*Task to complete:*
Go through the listing beneath this task and return every line that carries the string "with".

+===+

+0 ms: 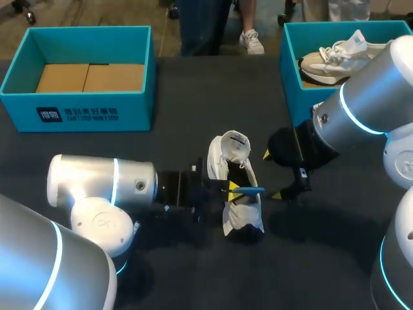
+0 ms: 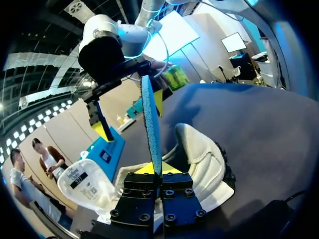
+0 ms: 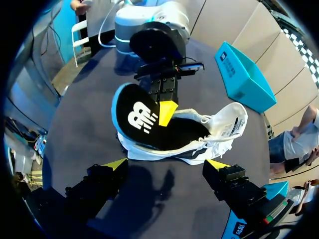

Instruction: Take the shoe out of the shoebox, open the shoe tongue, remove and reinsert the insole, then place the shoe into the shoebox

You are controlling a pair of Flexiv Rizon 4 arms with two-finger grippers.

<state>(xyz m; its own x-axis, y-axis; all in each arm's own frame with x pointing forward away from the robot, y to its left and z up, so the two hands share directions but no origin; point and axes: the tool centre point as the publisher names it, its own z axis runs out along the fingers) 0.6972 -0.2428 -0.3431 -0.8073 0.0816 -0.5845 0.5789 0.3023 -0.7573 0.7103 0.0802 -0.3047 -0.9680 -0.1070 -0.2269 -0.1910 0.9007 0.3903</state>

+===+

*Task response:*
You are controlling a pair of Flexiv Rizon 4 arms with two-finger grippers.
<state>(xyz m; its own x-axis, y-axis; all in each arm's own frame with x pointing forward away from the robot, y to its left and z up, so the two hands share directions but no origin; point and axes: the tool centre point as the publisher names it, its own z axis runs out along the fingers) 0.6972 -0.2428 -0.3431 -0.8073 0.0816 -0.5845 0.5789 0.3023 -0.7573 0.7103 0.0802 -0.3047 -0.9680 -0.1070 -0.2269 -0.1910 0.9007 0.3903</state>

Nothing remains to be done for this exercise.